MiniMax CLI — Agent Skill Guide

Use mmx to generate text, images, video, speech, music, and perform web search via the MiniMax AI platform.

Prerequisites

Install

npm install -g mmx-cli

Auth (OAuth persists to ~/.mmx/credentials.json, API key persists to ~/.mmx/config.json)

mmx auth login --api-key sk-xxxxx

Verify active auth source

mmx auth status

Or pass per-call

mmx text chat --api-key sk-xxxxx --message "Hello"
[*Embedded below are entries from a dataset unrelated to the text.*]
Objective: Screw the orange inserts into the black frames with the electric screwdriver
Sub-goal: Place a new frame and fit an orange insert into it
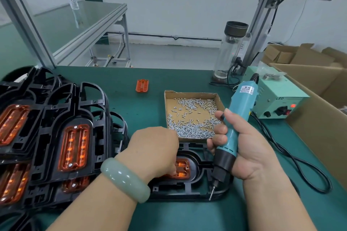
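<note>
Now, left hand (155, 148): over orange insert (183, 168), fingertips hidden, grip cannot tell
Right hand (242, 148): clasping electric screwdriver (236, 118)
Bit (212, 191): tilted, just right of orange insert, above black frame (197, 173)

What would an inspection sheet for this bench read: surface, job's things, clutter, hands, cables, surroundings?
Surface: green mat covers the bench.
Job's things: black frame under both hands, orange insert seated in it; stack of fitted frames at left; loose insert farther back; tray of screws.
Clutter: glass bottle, dark lid.
Hands: left hand on the orange insert, fingertips hidden; right hand grips electric screwdriver, bit tilted down over the frame's near edge.
Cables: black cord looping on the mat beside power box.
Surroundings: cardboard boxes at right; aluminium posts; second bench behind.
</note>
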Tool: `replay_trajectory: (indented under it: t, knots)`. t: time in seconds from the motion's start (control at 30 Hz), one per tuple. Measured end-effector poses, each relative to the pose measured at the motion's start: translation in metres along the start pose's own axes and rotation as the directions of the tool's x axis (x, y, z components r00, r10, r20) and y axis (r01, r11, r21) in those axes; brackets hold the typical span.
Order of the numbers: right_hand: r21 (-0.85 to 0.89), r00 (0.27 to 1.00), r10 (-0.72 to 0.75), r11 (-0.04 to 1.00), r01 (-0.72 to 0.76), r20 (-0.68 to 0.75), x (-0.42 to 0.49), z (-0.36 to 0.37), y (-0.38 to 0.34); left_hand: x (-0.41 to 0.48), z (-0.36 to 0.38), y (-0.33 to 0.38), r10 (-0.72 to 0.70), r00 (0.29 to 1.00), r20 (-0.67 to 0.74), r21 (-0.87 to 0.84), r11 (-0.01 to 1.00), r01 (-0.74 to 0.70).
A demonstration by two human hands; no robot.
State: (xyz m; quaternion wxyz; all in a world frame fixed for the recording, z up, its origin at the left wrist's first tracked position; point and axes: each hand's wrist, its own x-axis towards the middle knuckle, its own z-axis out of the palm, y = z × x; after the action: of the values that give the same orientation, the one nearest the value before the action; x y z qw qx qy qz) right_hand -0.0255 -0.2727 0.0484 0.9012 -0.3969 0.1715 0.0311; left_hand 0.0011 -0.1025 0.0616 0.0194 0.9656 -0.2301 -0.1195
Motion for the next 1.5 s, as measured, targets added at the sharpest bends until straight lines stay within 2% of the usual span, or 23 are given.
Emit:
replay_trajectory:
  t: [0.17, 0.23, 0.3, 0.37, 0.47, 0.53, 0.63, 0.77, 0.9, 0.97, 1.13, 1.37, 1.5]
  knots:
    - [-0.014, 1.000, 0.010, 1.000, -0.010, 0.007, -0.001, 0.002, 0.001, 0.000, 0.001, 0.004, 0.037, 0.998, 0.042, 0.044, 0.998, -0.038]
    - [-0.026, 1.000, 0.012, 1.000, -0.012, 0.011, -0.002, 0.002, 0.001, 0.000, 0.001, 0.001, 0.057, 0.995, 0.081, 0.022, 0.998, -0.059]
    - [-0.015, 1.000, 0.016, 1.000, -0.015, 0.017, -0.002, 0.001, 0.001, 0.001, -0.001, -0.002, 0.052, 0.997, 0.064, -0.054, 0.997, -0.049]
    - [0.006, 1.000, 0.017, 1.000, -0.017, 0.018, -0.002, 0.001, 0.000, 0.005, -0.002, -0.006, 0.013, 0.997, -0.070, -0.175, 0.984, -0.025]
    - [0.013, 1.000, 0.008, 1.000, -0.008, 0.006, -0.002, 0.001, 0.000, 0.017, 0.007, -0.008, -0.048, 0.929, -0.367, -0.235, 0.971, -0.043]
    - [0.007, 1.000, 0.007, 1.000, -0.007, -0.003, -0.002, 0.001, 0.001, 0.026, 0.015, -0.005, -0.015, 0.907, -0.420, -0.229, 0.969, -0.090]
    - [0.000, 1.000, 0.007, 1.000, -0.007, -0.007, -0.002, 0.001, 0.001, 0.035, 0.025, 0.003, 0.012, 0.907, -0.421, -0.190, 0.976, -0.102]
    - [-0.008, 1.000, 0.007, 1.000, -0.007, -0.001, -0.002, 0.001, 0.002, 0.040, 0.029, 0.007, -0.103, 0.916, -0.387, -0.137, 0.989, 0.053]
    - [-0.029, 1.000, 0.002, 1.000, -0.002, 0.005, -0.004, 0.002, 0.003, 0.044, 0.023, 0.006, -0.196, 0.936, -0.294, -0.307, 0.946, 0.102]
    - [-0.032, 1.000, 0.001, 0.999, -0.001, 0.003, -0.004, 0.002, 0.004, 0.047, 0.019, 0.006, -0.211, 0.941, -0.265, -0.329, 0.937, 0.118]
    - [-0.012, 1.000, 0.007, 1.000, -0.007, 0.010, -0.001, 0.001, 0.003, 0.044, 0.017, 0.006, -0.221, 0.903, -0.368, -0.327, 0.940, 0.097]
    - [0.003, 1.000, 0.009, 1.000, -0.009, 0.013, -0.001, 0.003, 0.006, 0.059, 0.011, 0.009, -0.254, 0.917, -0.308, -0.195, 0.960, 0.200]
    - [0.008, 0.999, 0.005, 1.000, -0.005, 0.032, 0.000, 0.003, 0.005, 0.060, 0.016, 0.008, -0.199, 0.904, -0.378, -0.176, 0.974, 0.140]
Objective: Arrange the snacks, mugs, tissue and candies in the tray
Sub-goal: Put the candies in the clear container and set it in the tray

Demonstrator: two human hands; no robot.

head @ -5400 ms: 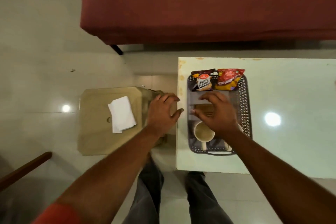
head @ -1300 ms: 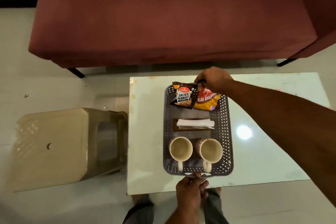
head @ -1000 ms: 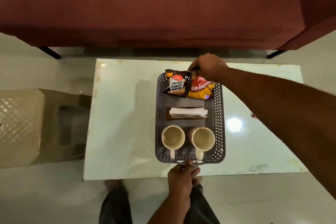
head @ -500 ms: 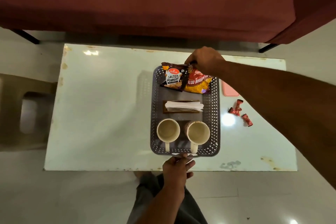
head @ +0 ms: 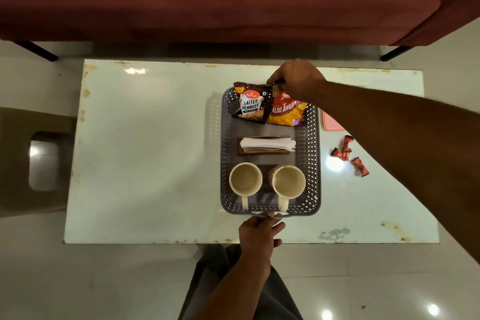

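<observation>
Right at the near edge of the surface point(head: 145, 150) sits the grey perforated tray point(head: 224, 153), and it's nearly full. Two cream mugs point(head: 245, 179) stand upright side by side at the near end, handles pointing toward the person. Behind them the tissue point(head: 267, 144) lies in its brown holder, and at the far end the salted peanuts packet point(head: 250, 105) leans just beside the aloo bhujia packet point(head: 287, 112). So snacks, mugs and tissue look done. The red-wrapped candies point(head: 345, 153) are the job left, scattered on the surface to the right, well apart from the tray. Now the hands. The left grip point(head: 259, 234) reaches in low, fingertips on the tray's near handle, though I can't tell whether they hook under it. The right grip point(head: 296, 80) stretches across on a long arm, knuckles up, fingers curled down over the far rim at the bhujia packet's top. Whether it clamps rim or packet, I can't tell. My guess is the tray is being squared up.
</observation>
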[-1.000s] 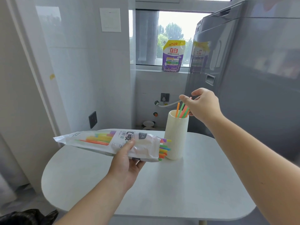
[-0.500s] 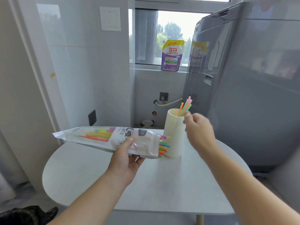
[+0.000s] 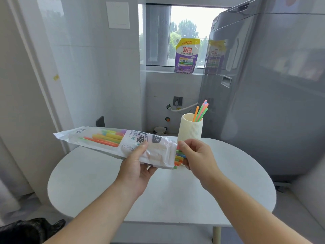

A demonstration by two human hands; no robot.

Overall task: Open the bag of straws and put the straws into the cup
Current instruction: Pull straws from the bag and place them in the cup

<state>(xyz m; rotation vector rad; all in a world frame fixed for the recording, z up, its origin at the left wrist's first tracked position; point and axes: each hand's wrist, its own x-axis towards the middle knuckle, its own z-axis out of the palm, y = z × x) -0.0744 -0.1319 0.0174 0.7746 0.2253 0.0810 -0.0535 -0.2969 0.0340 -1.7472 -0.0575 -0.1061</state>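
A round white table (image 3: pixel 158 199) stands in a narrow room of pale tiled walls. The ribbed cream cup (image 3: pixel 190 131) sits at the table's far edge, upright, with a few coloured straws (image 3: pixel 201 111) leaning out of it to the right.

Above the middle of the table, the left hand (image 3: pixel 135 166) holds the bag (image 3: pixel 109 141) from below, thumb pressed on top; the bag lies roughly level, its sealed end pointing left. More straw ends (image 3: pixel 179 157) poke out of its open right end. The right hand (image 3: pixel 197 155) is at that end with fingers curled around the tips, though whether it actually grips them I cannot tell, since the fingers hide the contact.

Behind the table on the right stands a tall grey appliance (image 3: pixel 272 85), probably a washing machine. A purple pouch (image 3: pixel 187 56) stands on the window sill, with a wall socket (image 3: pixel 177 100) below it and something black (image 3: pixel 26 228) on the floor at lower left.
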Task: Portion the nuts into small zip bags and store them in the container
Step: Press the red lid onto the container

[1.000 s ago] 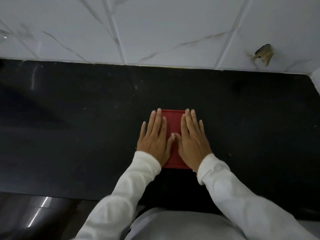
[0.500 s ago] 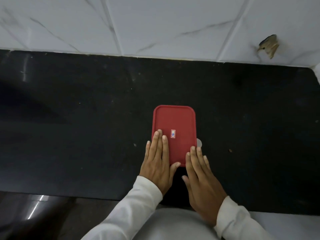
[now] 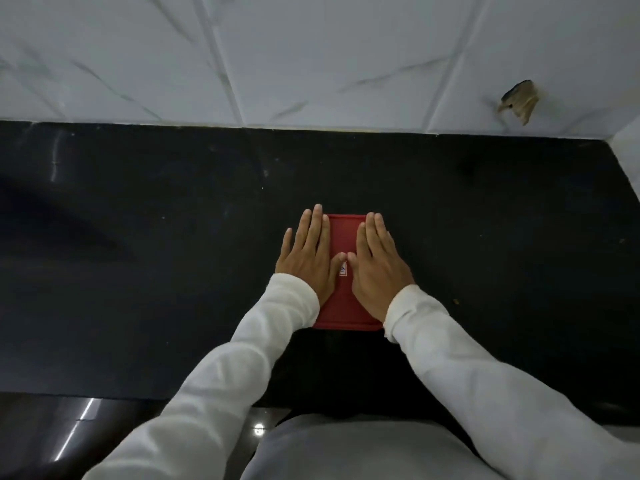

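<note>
Both hands flat, fingers straight: left hand (image 3: pixel 307 259) and right hand (image 3: pixel 378 268) side by side, pressing the red-lidded container (image 3: pixel 346 308) mid-counter (image 3: pixel 138 271). No nuts or bags showing (presumably sealed inside), so it looks nearly finished.

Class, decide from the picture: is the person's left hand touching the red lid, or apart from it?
Touching. The head view shows the left hand lying flat on the red lid, fingers straight, thumb and palm overlapping its left side.
</note>
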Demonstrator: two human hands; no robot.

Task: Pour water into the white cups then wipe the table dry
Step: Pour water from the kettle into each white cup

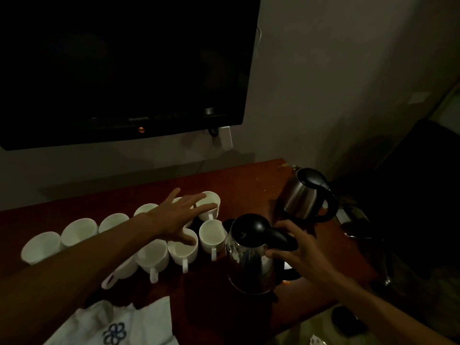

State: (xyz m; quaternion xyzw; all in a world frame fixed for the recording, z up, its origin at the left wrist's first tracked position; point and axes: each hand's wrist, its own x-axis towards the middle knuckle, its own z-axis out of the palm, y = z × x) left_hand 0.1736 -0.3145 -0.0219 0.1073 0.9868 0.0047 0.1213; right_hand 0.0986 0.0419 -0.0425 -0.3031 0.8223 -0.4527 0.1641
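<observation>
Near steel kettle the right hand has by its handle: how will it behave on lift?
Likely rigid: the near kettle has a steel body. It probably swings spout-down, since the right hand grips the handle off to one side. Weight depends on the water inside, which the closed lid hides.

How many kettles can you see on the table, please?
2. The near kettle stands in front, its handle gripped by the right hand; the far kettle stands behind it, near the table's right end.
</observation>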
Region is auto-detected. Override with --region global or --region cn .

Agent Flags

Always use these flags in non-interactive (agent/CI) contexts:

Flag Purpose

--non-interactive

Fail fast on missing args instead of prompting

--quiet

Suppress spinners/progress; stdout is pure data

--output json

Machine-readable JSON output

--async

Return task ID immediately (video generation)

--dry-run

Preview the API request without executing

--yes

Skip confirmation prompts

Commands

text chat

Chat completion. Default model: MiniMax-M2.7 .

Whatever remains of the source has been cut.